Problem to solve ->
The response should consist of the listing, repeated word for word.
═══
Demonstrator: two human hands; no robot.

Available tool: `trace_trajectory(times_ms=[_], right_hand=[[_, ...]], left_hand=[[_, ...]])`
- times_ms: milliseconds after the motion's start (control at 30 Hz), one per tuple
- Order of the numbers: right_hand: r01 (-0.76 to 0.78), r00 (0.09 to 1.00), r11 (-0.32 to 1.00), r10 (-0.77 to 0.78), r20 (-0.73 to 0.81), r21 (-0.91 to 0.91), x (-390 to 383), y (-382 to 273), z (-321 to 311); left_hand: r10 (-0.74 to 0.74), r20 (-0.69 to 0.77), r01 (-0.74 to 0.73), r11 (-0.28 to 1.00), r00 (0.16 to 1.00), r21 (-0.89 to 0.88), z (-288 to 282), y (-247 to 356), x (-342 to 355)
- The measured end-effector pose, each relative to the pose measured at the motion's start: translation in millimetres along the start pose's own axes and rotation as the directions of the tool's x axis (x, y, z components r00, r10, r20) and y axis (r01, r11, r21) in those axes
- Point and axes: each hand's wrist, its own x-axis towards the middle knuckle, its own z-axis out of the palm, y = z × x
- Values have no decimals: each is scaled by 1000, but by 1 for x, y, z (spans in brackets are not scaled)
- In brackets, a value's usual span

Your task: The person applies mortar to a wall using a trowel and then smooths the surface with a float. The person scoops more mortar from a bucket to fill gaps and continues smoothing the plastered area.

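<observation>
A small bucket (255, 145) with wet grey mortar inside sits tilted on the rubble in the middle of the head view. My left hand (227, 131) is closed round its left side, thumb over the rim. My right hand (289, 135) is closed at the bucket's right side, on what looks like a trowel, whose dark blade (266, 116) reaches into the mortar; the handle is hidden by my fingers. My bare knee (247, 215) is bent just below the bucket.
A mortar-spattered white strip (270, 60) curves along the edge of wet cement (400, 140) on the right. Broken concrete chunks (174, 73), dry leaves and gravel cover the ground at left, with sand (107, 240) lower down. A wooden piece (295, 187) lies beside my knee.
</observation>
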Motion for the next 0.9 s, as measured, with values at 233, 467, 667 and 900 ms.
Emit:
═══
Answer box ->
Demonstrator: two human hands; no robot.

Available tool: `trace_trajectory(times_ms=[_], right_hand=[[_, ...]], left_hand=[[_, ...]])`
- times_ms: milliseconds after the motion's start (control at 30 Hz), one per tuple
- Order of the numbers: right_hand: r01 (-0.76 to 0.78), r00 (0.09 to 1.00), r11 (-0.32 to 1.00), r10 (-0.77 to 0.78), r20 (-0.73 to 0.81), r21 (-0.91 to 0.91), x (-390 to 383), y (-382 to 273), z (-321 to 311); left_hand: r10 (-0.74 to 0.74), r20 (-0.69 to 0.77), r01 (-0.74 to 0.73), r11 (-0.28 to 1.00), r00 (0.16 to 1.00), r21 (-0.89 to 0.88), z (-288 to 282), y (-247 to 356), x (-342 to 355)
- The measured end-effector pose, each relative to the pose measured at the motion's start: translation in millimetres along the start pose's own axes and rotation as the directions of the tool's x axis (x, y, z components r00, r10, r20) and y axis (r01, r11, r21) in those axes
- Point and axes: each hand's wrist, its own x-axis towards the middle knuckle, its own z-axis out of the palm, y = z × x
- Values have no decimals: each is scaled by 1000, but by 1 for x, y, z (spans in brackets are not scaled)
- In brackets, a value's usual span

Your task: The person applies mortar to a wall using a trowel and then smooths the surface with a float. The person scoops more mortar from a bucket to fill gaps and continues smoothing the plastered area.

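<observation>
A small bucket (255, 145) with wet grey mortar inside sits tilted on the rubble in the middle of the head view. My left hand (227, 131) is closed round its left side, thumb over the rim. My right hand (289, 135) is closed at the bucket's right side, on what looks like a trowel, whose dark blade (266, 116) reaches into the mortar; the handle is hidden by my fingers. My bare knee (247, 215) is bent just below the bucket.
A mortar-spattered white strip (270, 60) curves along the edge of wet cement (400, 140) on the right. Broken concrete chunks (174, 73), dry leaves and gravel cover the ground at left, with sand (107, 240) lower down. A wooden piece (295, 187) lies beside my knee.
</observation>
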Motion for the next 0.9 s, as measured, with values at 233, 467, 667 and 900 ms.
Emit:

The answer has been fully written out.